Ignazio, Corradino (e Beppe)
Ignazio Marino non ha “nulla né da chiedere né da negoziare”, ma se tornasse in Campidoglio, come ha fatto capire ieri, il problema sarebbe tutto dei 19 consiglieri dem: di sfiduciarlo. Il Pd contro il “suo” sindaco. Ma poi, alle primarie, chi potrebbe impedirgli di ricandidarsi “contro” il Pd, contando su una sua base – che non è più il Pd, ma è pur sempre la constituency cui guarda il Pd? Non facile. Altro caso. Non per rendere l’onore delle armi a Corradino Mineo, che ha lasciato i senatori del Pd per il Gruppo misto, ma ieri, sul Manifesto, ha scritto una sua versione non priva di senso. Non tanto sul trattamento da “centralismo democratico” subìto dal capogruppo Zanda.
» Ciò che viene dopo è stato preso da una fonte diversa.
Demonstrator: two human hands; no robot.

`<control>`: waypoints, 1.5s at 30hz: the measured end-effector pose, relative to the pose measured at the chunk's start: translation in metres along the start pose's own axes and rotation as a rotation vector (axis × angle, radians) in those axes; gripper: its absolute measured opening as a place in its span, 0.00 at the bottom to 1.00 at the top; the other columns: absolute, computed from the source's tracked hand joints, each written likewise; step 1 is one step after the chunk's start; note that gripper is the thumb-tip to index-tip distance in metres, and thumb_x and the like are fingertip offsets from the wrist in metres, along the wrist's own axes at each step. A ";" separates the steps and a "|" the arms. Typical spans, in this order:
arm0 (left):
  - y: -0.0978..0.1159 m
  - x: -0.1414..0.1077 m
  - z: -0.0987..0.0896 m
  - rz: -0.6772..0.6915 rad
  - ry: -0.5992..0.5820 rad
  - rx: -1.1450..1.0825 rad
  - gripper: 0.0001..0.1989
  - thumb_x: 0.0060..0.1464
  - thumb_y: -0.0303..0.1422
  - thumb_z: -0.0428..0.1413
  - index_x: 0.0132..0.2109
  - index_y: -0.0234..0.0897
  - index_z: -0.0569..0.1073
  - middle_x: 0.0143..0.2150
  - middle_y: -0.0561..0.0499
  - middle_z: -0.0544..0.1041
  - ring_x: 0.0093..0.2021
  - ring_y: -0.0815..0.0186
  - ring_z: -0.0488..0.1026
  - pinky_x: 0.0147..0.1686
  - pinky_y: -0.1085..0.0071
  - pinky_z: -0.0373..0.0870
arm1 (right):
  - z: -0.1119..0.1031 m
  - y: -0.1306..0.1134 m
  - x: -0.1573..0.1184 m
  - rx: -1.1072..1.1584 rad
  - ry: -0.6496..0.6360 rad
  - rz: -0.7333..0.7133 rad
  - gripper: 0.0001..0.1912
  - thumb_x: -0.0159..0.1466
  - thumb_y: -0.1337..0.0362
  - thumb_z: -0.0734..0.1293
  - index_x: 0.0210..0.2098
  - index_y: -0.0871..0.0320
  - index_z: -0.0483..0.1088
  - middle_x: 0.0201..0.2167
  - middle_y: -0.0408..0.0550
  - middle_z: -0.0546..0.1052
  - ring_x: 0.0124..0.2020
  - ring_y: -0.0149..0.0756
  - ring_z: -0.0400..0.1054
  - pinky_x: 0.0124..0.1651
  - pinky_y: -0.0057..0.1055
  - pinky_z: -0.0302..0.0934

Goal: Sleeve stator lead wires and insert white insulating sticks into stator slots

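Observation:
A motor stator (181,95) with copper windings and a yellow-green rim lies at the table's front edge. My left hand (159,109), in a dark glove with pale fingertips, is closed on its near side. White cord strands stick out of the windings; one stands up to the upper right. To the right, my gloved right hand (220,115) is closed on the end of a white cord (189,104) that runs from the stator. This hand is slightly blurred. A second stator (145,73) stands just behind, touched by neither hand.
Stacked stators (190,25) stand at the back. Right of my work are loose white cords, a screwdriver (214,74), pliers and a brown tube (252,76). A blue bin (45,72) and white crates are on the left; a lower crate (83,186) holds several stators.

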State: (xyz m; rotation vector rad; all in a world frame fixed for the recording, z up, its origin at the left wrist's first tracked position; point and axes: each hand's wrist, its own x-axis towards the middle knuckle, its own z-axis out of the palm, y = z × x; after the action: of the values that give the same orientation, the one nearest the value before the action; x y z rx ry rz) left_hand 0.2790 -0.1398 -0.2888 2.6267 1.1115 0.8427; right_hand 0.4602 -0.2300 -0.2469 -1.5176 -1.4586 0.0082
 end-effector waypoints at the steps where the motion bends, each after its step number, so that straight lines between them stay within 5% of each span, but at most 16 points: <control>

Quanto sull’obiezione che la “narrazione” del Pd renziano – un partito “in franchising”, detto con meno astio sarebbe un partito aperto – finisce, per reggere, per dover “essere una sola”. “La macchina narrante fa sì che i dissidenti si auto espellano”.
Si può prenderla per buona, la versione di Mineo, ma anche no. Anzi abbiamo sempre detto che le riottose minoranze delle minoranze non hanno il diritto (divino) di veto su quel che la maggioranza di un partito ha scelto. Ma Mineo pone un problema, che prima o poi Matteo Renzi dovrà affrontare, e di cui sta già pagando il conto. Se si è scommesso su un partito aperto, contendibile, che seleziona la sua leadership e fa le primarie, poi è difficile, molto difficile, guidarlo imponendo una linea e invitando chi dissente ad accomodarsi. Poco poco, è il problema che rischia di porsi anche a Milano. Dove Beppe Sala è stato designato come ottimo candidato in pectore dal Pd, e nel partito sono d’accordo circa tutti. Ma poi tutti sanno che la base elettorale dentro e fuori il Pd non è così convinta, e le primarie rischiano sempre di fare guai. Allora fa capolino l’idea di designare il candidato, e basta. Ma poi c’è la forma-partito da rispettare. E non solo pro forma.